I Goti, pressati dagli Unni, che non sottomettevano, ma uccidevano, chiesero aiuto ai Romani, in particolare domandarono di entrare nel territorio dell’impero e che fossero loro assegnate delle terre da coltivare, promettendo in cambio di servire militarmente sotto di loro. L’imperatore Valente dimostrò il suo interesse, onde ottenere truppe indispensabili per liberarsi una volta per tutte del pericolo persiano, consentendo ai Goti di varcare il Danubio per entrare così nel territorio romano; finì però con il non rispettare i patti, in particolare anche per la corruzione dei suoi dignitari che rubarono gran parte delle provviste destinate agli immigrati, a cui inoltre riservarono terreni pressoché incoltivabili. Ne derivarono reciproche diffidenze che si concretizzarono ben presto in scontri armati a cui Valente credette di porre rimedio provvedendo a una tregua con i persiani e convincendo Graziano imperatore d’occidente a soccorrerlo con una grande armata. Il destino dei Goti, accampati nei pressi di Adranopoli, sembrava segnato, ma quando si combatte per la propria sopravvivenza si aguzza l’ingegno ed è quel che fece il loro capo Fritigerno, ricorrendo a un’alleanza con gli Ostrogoti e gli Alani, che contribuì ad aumentare considerevolmente gli effettivi delle truppe. Valente, peraltro, era talmente sicuro della vittoria che non attese l’armata di Graziano, anche per dimostrare la sua superiorità, e decise di dare battaglia; in verità ci furono più tentativi per evitare lo scontro, uno addirittura anche sul campo, ma con gli uomini di entrambe le parti a fronteggiarsi per delle ore non era da escludere un incidente, il che avvenne per colpa dei romani, che così diedero inizio alla lotta. I Goti che, contrariamente ai calcoli sbagliati effettuati dagli esploratori imperiali, si rivelarono notevolmente superiori di numero, ben condotti da Fritigerno ebbero ben presto campo vinto. Infatti la battaglia si concluse con un’autentica disfatta dei romani, che fra le moltissime perdite registrarono anche quelle di alcuni generali e dello stesso imperatore Valente.

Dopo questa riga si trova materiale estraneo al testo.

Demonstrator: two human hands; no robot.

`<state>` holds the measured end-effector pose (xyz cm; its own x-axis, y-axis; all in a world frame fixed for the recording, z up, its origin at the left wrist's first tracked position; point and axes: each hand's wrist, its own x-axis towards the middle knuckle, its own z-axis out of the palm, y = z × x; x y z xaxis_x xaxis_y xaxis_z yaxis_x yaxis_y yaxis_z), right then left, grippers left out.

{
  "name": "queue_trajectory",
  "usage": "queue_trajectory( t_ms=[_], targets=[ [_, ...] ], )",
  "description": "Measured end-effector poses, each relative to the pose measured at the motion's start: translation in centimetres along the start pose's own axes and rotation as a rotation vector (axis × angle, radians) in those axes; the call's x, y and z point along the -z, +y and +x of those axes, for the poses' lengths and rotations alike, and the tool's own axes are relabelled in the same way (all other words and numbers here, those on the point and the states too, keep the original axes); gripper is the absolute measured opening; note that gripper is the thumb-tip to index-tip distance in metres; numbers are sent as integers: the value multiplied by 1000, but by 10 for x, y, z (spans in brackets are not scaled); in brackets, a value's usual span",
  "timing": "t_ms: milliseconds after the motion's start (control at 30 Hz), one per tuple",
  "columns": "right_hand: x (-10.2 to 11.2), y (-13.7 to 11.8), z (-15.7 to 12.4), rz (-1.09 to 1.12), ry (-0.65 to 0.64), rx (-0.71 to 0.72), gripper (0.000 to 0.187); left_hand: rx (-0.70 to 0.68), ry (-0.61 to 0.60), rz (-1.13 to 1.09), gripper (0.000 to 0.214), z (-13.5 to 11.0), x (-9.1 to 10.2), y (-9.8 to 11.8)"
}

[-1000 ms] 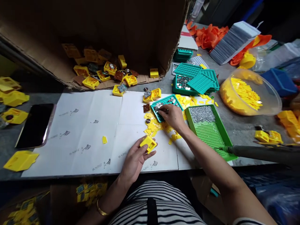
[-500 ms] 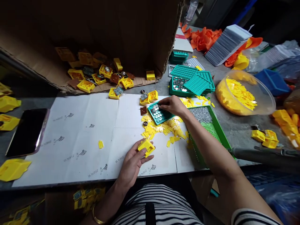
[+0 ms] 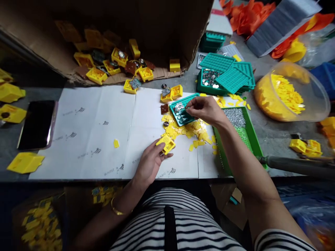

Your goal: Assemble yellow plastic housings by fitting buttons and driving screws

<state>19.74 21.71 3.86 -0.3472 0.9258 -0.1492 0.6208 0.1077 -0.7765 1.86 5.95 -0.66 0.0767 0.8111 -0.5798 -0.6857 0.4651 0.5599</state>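
My left hand (image 3: 150, 161) is closed round a small yellow plastic case (image 3: 166, 144), with a grid of little holes and an opening on its upper face. Over the right side of a small teal tray (image 3: 181, 120) is my right hand (image 3: 202, 108), thumb and fingers pinched together. Whatever the pinch may hold is too small to make out. Several silvery button cells (image 3: 179, 106) lie in that tray. Loose yellow plastic tabs (image 3: 178, 131) are scattered under and around it. Beside the tray sit a brown square piece (image 3: 164, 109) and an opened yellow case (image 3: 176, 92) with a circuit board.
A cardboard box (image 3: 167, 31) holding yellow cases stands at the back. To the right are stacked teal trays (image 3: 209, 82), a green basket (image 3: 252, 139) of small metal parts, and a clear tub (image 3: 318, 101) of yellow pieces. A phone (image 3: 36, 123) lies at left.
My right hand has lifted slightly from among the button cells toward the tray's right side, fingers still pinched. My left hand keeps the yellow case, turned a little. The camera view has shifted.
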Motion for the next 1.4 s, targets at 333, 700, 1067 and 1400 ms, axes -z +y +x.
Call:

Da quel 9 agosto del 378 iniziò la caduta inarrestabile del più grande impero della storia, con l’esito infausto di una battaglia che non era altro che la conseguenza di un insieme di problemi che emergevano ogni giorno e ai quali non si voleva, ma anche non si poteva, dare soluzione.

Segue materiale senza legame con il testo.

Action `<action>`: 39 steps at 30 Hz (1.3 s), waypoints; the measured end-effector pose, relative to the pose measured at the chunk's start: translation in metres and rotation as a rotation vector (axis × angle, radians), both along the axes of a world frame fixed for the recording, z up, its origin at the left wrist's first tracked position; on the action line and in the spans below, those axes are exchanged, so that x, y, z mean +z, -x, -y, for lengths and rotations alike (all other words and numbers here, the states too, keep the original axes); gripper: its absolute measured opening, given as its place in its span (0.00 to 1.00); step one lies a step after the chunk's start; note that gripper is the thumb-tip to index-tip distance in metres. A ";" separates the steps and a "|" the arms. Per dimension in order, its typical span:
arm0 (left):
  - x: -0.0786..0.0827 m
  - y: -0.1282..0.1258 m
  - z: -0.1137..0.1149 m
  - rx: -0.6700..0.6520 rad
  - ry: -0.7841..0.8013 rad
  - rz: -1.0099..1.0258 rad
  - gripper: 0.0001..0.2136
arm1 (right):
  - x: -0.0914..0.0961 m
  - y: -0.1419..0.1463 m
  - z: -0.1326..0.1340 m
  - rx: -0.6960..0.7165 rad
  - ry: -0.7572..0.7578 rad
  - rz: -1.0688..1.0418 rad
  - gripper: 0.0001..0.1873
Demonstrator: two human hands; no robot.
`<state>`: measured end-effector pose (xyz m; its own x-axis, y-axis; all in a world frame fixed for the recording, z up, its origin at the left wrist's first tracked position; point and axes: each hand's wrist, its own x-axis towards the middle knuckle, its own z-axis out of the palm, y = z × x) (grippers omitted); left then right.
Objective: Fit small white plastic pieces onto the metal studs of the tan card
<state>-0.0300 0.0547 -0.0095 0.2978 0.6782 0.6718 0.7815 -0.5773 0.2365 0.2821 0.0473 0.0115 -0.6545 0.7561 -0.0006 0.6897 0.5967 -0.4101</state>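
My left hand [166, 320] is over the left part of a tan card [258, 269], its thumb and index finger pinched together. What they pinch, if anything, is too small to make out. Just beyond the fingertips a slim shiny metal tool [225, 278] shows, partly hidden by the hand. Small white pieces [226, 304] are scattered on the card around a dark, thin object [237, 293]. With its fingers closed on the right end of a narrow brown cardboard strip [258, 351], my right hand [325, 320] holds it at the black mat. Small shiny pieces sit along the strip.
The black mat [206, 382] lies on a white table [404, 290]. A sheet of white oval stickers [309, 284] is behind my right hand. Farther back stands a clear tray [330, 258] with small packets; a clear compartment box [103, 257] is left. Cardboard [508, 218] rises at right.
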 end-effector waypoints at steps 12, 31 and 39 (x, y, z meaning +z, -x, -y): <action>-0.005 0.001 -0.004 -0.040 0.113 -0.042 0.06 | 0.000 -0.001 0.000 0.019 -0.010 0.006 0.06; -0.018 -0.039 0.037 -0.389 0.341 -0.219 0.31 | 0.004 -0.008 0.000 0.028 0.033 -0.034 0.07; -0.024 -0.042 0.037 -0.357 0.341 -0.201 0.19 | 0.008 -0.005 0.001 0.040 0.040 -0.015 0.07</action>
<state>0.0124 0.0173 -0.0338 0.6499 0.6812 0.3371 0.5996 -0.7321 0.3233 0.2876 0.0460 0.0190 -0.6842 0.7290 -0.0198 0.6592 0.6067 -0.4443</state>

Nel contesto della narrazione di Cervo, intorno al fil rouge storicamente del tutto attendibile, si innestano altre vicende minori che, oltre a dare corposità all’opera, mostrano indirettamente come il grande impero, apparentemente monolitico, avesse i piedi ormai di argilla; si tratta con ogni probabilità di pagine in cui prevale la creatività, ma hanno un peso non trascurabile e costituiscono motivo di ulteriore interesse.

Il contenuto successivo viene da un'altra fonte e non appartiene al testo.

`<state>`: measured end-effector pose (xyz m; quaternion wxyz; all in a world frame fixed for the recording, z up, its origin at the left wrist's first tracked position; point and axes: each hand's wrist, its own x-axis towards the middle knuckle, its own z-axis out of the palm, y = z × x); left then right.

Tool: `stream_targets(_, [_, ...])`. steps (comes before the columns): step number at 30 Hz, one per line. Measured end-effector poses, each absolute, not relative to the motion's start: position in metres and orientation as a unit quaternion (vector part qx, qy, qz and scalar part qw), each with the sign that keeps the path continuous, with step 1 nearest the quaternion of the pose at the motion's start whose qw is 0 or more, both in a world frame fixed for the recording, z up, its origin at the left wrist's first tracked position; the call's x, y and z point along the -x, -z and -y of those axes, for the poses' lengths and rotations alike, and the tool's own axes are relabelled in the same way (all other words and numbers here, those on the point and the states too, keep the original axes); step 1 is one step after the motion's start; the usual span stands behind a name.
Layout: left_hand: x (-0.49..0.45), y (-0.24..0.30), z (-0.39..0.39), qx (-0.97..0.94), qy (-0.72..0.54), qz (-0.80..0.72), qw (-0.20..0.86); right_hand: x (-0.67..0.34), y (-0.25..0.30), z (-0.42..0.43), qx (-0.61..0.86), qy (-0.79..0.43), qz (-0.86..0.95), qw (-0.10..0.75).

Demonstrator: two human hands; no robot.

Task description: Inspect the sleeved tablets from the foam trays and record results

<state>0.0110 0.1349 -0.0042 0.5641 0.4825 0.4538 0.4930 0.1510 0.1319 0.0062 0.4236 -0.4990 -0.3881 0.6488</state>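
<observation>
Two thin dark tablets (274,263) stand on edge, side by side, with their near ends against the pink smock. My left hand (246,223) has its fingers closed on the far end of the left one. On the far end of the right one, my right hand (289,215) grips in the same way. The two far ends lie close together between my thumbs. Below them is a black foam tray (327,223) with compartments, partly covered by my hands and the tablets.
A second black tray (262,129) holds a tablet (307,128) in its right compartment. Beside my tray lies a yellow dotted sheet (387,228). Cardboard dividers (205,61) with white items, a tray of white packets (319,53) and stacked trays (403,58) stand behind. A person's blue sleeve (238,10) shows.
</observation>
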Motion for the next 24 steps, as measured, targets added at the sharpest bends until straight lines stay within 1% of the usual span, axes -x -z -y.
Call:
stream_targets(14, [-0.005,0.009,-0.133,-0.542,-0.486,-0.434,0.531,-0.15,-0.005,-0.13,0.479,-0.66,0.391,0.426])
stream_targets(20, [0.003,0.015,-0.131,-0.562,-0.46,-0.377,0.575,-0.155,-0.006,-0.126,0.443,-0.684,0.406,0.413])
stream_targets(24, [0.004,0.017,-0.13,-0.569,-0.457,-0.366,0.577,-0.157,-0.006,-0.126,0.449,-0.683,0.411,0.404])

Del resto non si possono che apprezzare lo stile snello, la felice caratterizzazione dei protagonisti, l’ambientazione precisa e la descrizione delle scene di guerra, contrassegnate da una notevole dinamicità, e infine, non meno importante, l’autentica pietà dell’autore per i suoi personaggi meno fortunati.
Le mura di Adrianopoli è un romanzo di notevole bellezza.